By Melanie on Sunday, January 25, 2004 - 06:47 pm:

Update:

Dh spoke with BIL today. He told dh that he was christened in it as well. Well, not in the Church as my in-laws had become hippies by then, LOL, but in a creek or something. That surprised me because during the conversation it was stated that it was dh's christening gown and MIL even commented about BIL having not been Christened. At any rate, BIL does have a connection to the gown and it is now theirs. I am very bummed, but that's how it goes.

Thanks for the advice. At least the topic was discussed and I can feel better because they have as much right to it as we do.

By Dawnk777 on Sunday, January 25, 2004 - 06:55 pm:

Oh bummer. At least you know now.

By Eve on Monday, January 26, 2004 - 11:23 am:

I'm sorry, Mel. That's a bummer. Just remember to save stuff for *each* of your children. This is a good lesson for parents. All of your kids want something special to pass along. Still, I hope later on down the road they change their mind.

By Melanie on Monday, January 26, 2004 - 11:57 am:

Thanks Eve and Dawn. Eve, I highly doubt they will even consider passing it to us since BIL wore it. Even if their daugther doesn't end up wearing it I can't see them parting with it.

I have saved for my kids the outfits they came home from the hospital in and a few special outfits along the way. I've also been sending some of their favorite clothes at different ages to my mom who will be making a memory quilt out of them for each child when they are grown. My mom made quite a few outfits for Peyton and I have saved all of those. I think it is really special to be able to have something to pass down like that. I think I am really on top of things like that because neither dh or I had anything and I wish we did. Oh well. At least our kids will have something! :)

By Yjja123 on Monday, January 26, 2004 - 12:05 pm:

I had several of my daughters baby dresses made into a quilt. I was going to have a twin/throw size quilt made but my daughter asked for it to be a baby quilt size so she can use it for her children. It turned out very cute. I had the front of the dresses framed (all in fabric of course) so you really get an idea how each dress looked. Now I am going to have one done for my son--of course he didn't have as many cute clothes.
A few years ago my Mother In Law gave me my husbands first outfit (worn home from the hospital) I was so mad that she didn't give it to me when my children were babies so they too could have worn it. It is safely packed with stuff I saved for my children.
Maybe some people just are not sentimental?
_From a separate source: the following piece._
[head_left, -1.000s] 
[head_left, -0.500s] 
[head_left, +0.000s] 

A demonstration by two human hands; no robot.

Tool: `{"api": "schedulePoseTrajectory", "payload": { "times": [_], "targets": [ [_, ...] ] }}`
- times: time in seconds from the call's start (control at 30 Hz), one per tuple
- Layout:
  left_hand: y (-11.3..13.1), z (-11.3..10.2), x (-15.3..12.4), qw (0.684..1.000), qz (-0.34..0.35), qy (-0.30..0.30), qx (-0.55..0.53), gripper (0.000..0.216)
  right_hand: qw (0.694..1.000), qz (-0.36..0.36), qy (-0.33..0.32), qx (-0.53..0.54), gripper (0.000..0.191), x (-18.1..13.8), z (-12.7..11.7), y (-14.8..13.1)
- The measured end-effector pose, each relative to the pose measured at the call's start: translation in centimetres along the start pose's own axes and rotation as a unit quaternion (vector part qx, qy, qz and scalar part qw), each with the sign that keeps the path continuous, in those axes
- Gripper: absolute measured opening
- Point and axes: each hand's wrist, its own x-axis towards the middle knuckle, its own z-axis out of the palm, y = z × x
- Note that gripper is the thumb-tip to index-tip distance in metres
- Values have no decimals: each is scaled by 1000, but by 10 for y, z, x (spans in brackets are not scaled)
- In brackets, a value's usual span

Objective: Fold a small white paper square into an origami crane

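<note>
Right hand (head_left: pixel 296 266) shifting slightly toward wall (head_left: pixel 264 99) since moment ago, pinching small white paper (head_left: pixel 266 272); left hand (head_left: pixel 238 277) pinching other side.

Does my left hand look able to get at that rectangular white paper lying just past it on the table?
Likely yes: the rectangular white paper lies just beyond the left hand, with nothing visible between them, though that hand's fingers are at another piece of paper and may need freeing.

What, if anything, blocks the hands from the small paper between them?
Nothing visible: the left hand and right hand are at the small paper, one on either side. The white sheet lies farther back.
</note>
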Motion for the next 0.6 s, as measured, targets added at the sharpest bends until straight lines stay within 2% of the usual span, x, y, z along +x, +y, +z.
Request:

By Kate on Monday, January 26, 2004 - 12:17 pm:

That's true, Yvonne...some people aren't sentimental and I fall into that category. I don't save letters or cards or special toys or clothes. I don't like 'clutter' and to me that stuff just piles up as clutter. My mom gave me all my old dresses (which had been passed through four girls already) for my baby girl. She painstakingly washed, ironed, and starched each one and hung them on a makeshift clothesline in her car to transport them to me. It was VERY sweet of her, but frankly, the clothes were missing buttons here and there and were just totally out of style. I'm all for little girls in dresses, too, but these clothes were just really dated. I'm afraid it meant nothing to me that *I* had worn these things. So yes, people are different but I really feel for Melanie because it's something that would mean a lot to her.
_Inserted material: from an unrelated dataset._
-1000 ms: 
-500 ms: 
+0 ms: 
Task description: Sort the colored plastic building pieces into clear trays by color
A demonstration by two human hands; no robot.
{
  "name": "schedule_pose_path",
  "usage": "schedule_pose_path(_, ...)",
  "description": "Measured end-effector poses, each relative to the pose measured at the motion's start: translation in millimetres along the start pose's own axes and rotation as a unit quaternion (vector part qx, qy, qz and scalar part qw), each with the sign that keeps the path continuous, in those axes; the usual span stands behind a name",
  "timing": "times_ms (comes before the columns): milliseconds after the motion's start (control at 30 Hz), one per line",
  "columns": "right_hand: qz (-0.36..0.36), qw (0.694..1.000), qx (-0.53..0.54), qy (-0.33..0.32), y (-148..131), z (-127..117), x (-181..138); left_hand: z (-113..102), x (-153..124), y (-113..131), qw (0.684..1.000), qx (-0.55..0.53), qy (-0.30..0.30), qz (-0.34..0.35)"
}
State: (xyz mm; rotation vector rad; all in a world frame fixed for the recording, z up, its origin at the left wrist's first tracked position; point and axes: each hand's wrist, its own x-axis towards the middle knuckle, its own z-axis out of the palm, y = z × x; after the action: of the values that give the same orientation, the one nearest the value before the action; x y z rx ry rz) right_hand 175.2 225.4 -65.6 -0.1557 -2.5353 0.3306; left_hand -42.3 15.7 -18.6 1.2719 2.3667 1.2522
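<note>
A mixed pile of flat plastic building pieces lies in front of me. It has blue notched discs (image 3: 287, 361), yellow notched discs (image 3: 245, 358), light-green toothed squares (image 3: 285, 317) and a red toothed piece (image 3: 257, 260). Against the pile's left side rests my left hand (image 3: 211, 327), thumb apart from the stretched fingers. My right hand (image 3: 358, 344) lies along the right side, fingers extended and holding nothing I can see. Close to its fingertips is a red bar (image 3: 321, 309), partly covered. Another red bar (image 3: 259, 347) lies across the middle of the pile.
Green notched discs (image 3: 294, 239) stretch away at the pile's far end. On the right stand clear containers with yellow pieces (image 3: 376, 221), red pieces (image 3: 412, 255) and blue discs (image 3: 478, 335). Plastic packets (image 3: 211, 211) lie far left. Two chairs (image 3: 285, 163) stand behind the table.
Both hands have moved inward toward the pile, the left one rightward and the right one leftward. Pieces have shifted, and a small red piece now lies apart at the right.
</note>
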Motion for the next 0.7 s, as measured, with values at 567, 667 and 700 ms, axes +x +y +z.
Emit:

By Melanie on Monday, January 26, 2004 - 03:18 pm:

Yvonne, I was going to have her make a twin size quilt, but I love your idea so much more!!! I will definitely have her make them into baby quilts instead. Thank you for sharing that!
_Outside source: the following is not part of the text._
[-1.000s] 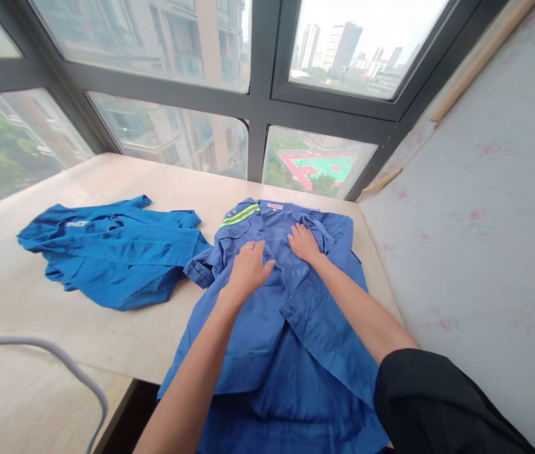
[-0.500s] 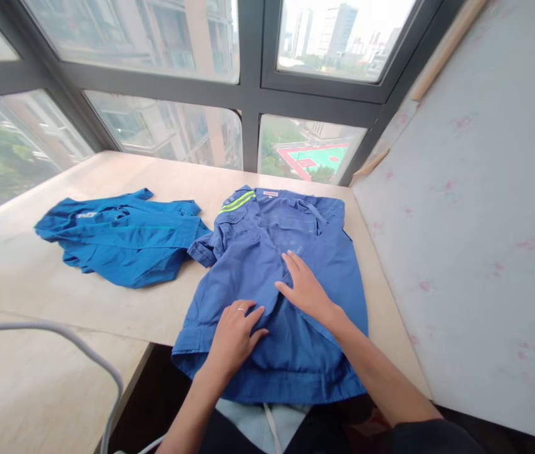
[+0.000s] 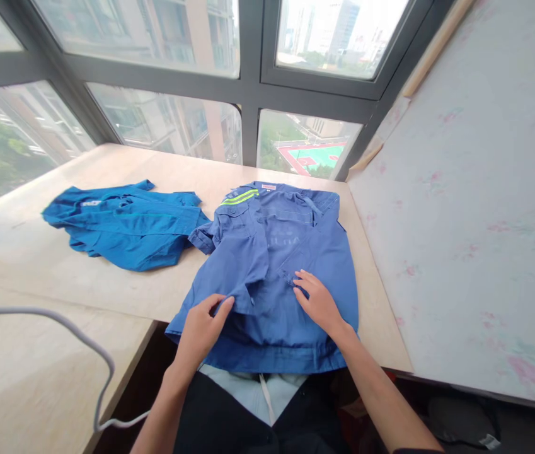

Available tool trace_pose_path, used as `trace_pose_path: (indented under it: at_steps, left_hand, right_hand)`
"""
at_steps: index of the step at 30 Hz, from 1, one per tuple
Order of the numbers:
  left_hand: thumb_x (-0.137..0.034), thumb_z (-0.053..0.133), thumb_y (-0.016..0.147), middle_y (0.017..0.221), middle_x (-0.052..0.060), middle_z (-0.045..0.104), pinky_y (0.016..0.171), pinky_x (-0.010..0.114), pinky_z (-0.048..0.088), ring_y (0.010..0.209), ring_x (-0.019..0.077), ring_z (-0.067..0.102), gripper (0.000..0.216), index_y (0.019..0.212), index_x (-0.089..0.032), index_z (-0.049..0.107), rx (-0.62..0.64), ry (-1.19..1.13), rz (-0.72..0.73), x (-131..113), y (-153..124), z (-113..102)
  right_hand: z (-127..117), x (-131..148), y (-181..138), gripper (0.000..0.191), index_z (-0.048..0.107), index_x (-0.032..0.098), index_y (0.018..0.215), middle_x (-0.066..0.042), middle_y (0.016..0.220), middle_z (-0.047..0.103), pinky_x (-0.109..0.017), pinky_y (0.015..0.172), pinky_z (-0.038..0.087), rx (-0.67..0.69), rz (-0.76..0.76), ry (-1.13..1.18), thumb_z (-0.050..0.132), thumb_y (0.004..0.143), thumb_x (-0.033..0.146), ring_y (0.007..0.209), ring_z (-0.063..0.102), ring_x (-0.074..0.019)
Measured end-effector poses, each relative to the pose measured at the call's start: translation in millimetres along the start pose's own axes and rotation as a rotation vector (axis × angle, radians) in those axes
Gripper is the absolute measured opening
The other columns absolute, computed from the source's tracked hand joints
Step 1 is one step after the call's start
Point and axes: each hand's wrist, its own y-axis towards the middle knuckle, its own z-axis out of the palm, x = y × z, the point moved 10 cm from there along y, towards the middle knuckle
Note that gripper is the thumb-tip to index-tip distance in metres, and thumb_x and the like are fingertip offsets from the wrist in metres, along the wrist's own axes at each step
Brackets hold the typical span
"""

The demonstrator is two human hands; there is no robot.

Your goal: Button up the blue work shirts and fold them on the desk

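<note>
Bare table (image 3: 82, 296) lies open left of the shirt (image 3: 271, 265); wall (image 3: 460, 189) blocks the right.

Under your hands lies a mid-blue short-sleeved cotton work shirt (image 3: 271, 265) with yellow-green reflective stripes on one shoulder. You have it spread nearly flat on the pale wooden tabletop (image 3: 120, 296), collar toward the far edge of that tabletop and hem hanging just over its near edge. Its front panels overlap loosely, creased down the middle, and one short sleeve sticks out sideways.
</note>
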Motion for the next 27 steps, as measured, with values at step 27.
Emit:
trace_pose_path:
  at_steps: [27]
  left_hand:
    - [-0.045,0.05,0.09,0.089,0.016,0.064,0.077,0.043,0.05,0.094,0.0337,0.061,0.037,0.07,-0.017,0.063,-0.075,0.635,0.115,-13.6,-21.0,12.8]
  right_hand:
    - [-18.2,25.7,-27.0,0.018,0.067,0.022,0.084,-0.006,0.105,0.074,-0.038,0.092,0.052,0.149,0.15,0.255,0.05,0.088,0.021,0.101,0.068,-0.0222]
Thanks, Kate. I am very sentimental and would have just loved to have something to pass down to our kids. But it's okay. It's in a good home. And I am sure my niece will look just beautiful in it.

By Yjja123 on Monday, January 26, 2004 - 07:00 pm:

Melanie,
You can view my quilt at:

http://www.handmadebykristen.com/product_info.php?cPath=22&products_id=77

Yvonne

By Melanie on Monday, January 26, 2004 - 07:11 pm:

Oh Yvonne, that is beautiful!!!! I absolutely love it. I can't thank you enough for passing on that idea. What a special treasure!